**Work order:** Your response should consist of every line below, reproduced without alteration.

☆ ☆ ☆ ☆ ☆

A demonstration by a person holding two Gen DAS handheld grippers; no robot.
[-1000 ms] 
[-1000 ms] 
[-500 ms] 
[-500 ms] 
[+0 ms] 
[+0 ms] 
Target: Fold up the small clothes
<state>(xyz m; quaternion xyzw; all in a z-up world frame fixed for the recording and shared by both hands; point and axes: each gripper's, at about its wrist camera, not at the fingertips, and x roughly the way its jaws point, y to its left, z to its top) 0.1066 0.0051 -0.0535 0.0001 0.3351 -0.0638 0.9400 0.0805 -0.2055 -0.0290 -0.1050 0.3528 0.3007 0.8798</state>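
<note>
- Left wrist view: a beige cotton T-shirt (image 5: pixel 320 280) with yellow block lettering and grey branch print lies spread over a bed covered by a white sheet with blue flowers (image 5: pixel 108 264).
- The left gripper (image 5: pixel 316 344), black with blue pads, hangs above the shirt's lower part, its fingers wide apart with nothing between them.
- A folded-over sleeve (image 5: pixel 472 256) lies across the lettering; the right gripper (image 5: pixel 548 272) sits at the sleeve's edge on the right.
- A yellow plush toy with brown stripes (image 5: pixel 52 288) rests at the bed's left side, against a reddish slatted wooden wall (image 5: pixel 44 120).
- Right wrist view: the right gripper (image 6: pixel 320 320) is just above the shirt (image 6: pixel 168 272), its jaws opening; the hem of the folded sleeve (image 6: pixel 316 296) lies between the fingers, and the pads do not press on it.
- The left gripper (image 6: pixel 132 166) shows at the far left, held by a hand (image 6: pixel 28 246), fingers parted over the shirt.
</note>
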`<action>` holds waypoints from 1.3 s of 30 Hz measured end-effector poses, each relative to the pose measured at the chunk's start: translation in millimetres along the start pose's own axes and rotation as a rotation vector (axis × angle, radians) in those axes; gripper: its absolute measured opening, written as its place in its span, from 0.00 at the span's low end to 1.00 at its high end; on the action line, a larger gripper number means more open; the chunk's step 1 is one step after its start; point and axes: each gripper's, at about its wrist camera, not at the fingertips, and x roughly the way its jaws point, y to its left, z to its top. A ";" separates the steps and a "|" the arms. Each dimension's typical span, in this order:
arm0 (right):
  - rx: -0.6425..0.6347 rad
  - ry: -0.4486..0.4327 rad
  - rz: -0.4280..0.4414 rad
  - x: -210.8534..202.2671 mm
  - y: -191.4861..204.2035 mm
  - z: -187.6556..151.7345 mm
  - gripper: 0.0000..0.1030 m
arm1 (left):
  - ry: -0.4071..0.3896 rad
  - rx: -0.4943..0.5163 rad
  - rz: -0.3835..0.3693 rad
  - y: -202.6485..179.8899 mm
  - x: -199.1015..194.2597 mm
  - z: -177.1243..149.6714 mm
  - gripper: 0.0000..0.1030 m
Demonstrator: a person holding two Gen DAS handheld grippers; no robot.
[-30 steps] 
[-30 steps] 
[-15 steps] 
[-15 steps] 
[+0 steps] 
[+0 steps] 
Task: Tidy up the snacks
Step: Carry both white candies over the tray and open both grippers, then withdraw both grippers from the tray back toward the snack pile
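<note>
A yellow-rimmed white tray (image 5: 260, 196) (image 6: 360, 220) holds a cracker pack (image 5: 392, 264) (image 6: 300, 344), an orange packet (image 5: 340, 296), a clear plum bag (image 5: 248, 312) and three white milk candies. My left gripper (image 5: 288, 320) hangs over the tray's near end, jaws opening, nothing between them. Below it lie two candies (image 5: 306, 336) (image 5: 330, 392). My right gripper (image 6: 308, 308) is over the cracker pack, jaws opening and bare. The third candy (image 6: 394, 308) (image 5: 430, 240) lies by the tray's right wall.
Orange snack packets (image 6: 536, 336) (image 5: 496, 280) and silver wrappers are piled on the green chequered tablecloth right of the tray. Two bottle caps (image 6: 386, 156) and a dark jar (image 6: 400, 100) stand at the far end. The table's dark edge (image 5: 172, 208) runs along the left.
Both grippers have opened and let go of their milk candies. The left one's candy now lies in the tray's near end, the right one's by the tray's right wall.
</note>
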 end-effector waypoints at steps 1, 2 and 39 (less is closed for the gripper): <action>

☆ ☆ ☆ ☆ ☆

**Reply to the task:**
A demonstration by a person holding two Gen DAS handheld grippers; no robot.
[-1000 ms] 
[-1000 ms] 
[-500 ms] 
[-500 ms] 
[+0 ms] 
[+0 ms] 
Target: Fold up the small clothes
<state>(xyz m; quaternion xyzw; all in a z-up world frame fixed for the recording and shared by both hands; point and axes: each gripper's, at about its wrist camera, not at the fingertips, and x roughly the way its jaws point, y to its left, z to its top) 0.1066 0.0051 -0.0535 0.0001 0.3351 -0.0638 0.9400 0.0805 -0.2055 -0.0290 -0.1050 0.3528 0.3007 0.8798</state>
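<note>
- Left wrist view: a beige cotton T-shirt (image 5: pixel 320 280) with yellow block lettering and grey branch print lies spread over a bed covered by a white sheet with blue flowers (image 5: pixel 108 264).
- The left gripper (image 5: pixel 316 344), black with blue pads, hangs above the shirt's lower part, its fingers wide apart with nothing between them.
- A folded-over sleeve (image 5: pixel 472 256) lies across the lettering; the right gripper (image 5: pixel 548 272) sits at the sleeve's edge on the right.
- A yellow plush toy with brown stripes (image 5: pixel 52 288) rests at the bed's left side, against a reddish slatted wooden wall (image 5: pixel 44 120).
- Right wrist view: the right gripper (image 6: pixel 320 320) is just above the shirt (image 6: pixel 168 272), its jaws opening; the hem of the folded sleeve (image 6: pixel 316 296) lies between the fingers, and the pads do not press on it.
- The left gripper (image 6: pixel 132 166) shows at the far left, held by a hand (image 6: pixel 28 246), fingers parted over the shirt.
</note>
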`<action>` holds waypoints from 1.3 s of 30 Hz measured end-effector poses, each relative to the pose measured at the chunk's start: translation in millimetres along the start pose's own axes and rotation as a rotation vector (axis × angle, radians) in those axes; gripper: its absolute measured opening, written as its place in its span, from 0.00 at the span's low end to 1.00 at its high end; on the action line, a larger gripper number means more open; the chunk's step 1 is one step after its start; point and axes: each gripper's, at about its wrist camera, not at the fingertips, and x roughly the way its jaws point, y to its left, z to its top. A ";" separates the steps and a "|" the arms. Each dimension's typical span, in this order:
arm0 (right):
  - rx: -0.6425..0.6347 rad
  - ry: -0.4486..0.4327 rad
  - rz: -0.4280..0.4414 rad
  - x: -210.8534..202.2671 mm
  - y: -191.4861..204.2035 mm
  - z: -187.6556..151.7345 mm
  - gripper: 0.0000..0.1030 m
arm1 (left):
  - ry: -0.4071..0.3896 rad
  - rx: -0.4943..0.5163 rad
  - rz: -0.3835..0.3693 rad
  - y: -202.6485..179.8899 mm
  - x: -199.1015..194.2597 mm
  - z: -177.1243..149.6714 mm
  - gripper: 0.0000..0.1030 m
Demonstrator: a person holding two Gen DAS handheld grippers; no robot.
[-30 steps] 
[-30 steps] 
[-15 steps] 
[-15 steps] 
[+0 steps] 
[+0 steps] 
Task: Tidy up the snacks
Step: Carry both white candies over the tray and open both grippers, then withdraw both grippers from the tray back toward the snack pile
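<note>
A yellow-rimmed white tray (image 5: 260, 196) (image 6: 360, 220) holds a cracker pack (image 5: 392, 264) (image 6: 300, 344), an orange packet (image 5: 340, 296), a clear plum bag (image 5: 248, 312) and three white milk candies. My left gripper (image 5: 288, 320) hangs over the tray's near end, jaws opening, nothing between them. Below it lie two candies (image 5: 306, 336) (image 5: 330, 392). My right gripper (image 6: 308, 308) is over the cracker pack, jaws opening and bare. The third candy (image 6: 394, 308) (image 5: 430, 240) lies by the tray's right wall.
Orange snack packets (image 6: 536, 336) (image 5: 496, 280) and silver wrappers are piled on the green chequered tablecloth right of the tray. Two bottle caps (image 6: 386, 156) and a dark jar (image 6: 400, 100) stand at the far end. The table's dark edge (image 5: 172, 208) runs along the left.
Both grippers have opened and let go of their milk candies. The left one's candy now lies in the tray's near end, the right one's by the tray's right wall.
</note>
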 end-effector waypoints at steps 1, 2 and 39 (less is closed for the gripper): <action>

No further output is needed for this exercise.